## Work instructions
After removing every image, reproduce the data exactly as it appears.

[Start of section]

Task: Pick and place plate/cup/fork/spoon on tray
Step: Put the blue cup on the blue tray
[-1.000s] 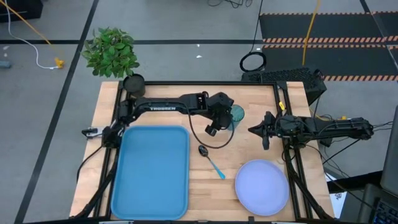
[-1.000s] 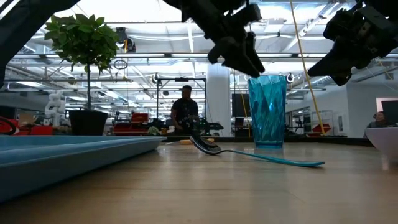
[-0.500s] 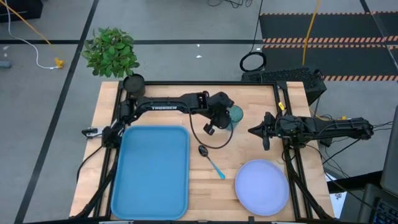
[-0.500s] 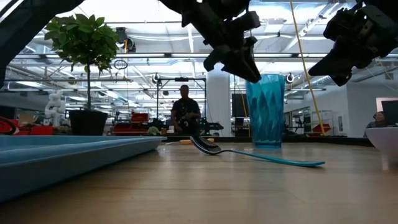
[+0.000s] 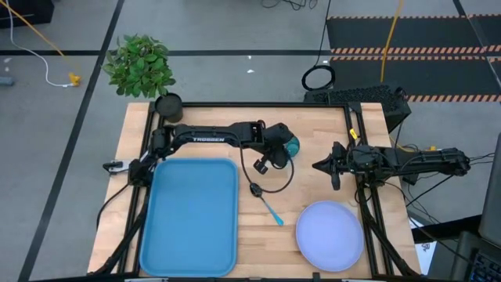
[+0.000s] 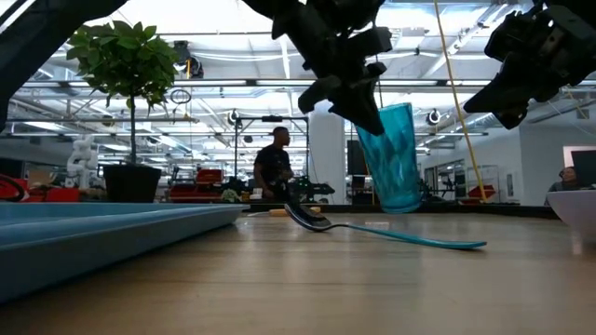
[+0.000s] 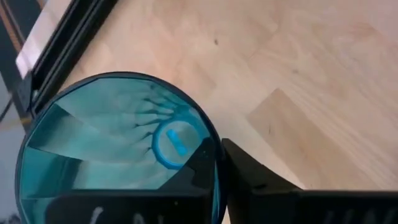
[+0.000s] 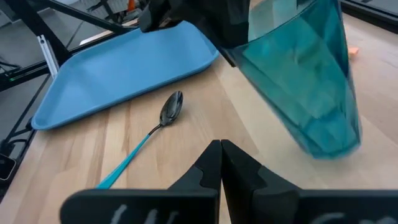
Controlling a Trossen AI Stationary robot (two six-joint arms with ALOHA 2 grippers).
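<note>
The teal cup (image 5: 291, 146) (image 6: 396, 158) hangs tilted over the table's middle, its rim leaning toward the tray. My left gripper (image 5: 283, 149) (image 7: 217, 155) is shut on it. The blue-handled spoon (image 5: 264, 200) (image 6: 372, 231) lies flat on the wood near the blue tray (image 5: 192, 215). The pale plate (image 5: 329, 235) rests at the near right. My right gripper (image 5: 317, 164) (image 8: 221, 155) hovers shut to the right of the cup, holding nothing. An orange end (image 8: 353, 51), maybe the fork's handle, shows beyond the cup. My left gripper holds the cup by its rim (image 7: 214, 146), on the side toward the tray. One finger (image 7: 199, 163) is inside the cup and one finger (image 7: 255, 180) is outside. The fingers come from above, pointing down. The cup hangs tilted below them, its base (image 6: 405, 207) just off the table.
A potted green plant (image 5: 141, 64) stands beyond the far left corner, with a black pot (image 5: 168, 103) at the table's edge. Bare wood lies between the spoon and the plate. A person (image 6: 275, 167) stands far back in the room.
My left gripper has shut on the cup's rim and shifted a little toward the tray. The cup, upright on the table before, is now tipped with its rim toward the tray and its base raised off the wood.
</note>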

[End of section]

## Expected output
Task: Pick and place plate/cup/fork/spoon on tray
Step: Put the blue cup on the blue tray
[-1.000s] 
[-1.000s] 
[-0.500s] 
[-0.500s] 
[+0.000s] 
[+0.000s] 
[+0.000s] 
[+0.000s] 
Controlling a Trossen AI Stationary robot (two six-joint arms with ALOHA 2 grippers).
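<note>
The teal cup (image 5: 291, 146) (image 6: 396, 158) hangs tilted over the table's middle, its rim leaning toward the tray. My left gripper (image 5: 283, 149) (image 7: 217, 155) is shut on it. The blue-handled spoon (image 5: 264, 200) (image 6: 372, 231) lies flat on the wood near the blue tray (image 5: 192, 215). The pale plate (image 5: 329, 235) rests at the near right. My right gripper (image 5: 317, 164) (image 8: 221, 155) hovers shut to the right of the cup, holding nothing. An orange end (image 8: 353, 51), maybe the fork's handle, shows beyond the cup. My left gripper holds the cup by its rim (image 7: 214, 146), on the side toward the tray. One finger (image 7: 199, 163) is inside the cup and one finger (image 7: 255, 180) is outside. The fingers come from above, pointing down. The cup hangs tilted below them, its base (image 6: 405, 207) just off the table.
A potted green plant (image 5: 141, 64) stands beyond the far left corner, with a black pot (image 5: 168, 103) at the table's edge. Bare wood lies between the spoon and the plate. A person (image 6: 275, 167) stands far back in the room.
My left gripper has shut on the cup's rim and shifted a little toward the tray. The cup, upright on the table before, is now tipped with its rim toward the tray and its base raised off the wood.
</note>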

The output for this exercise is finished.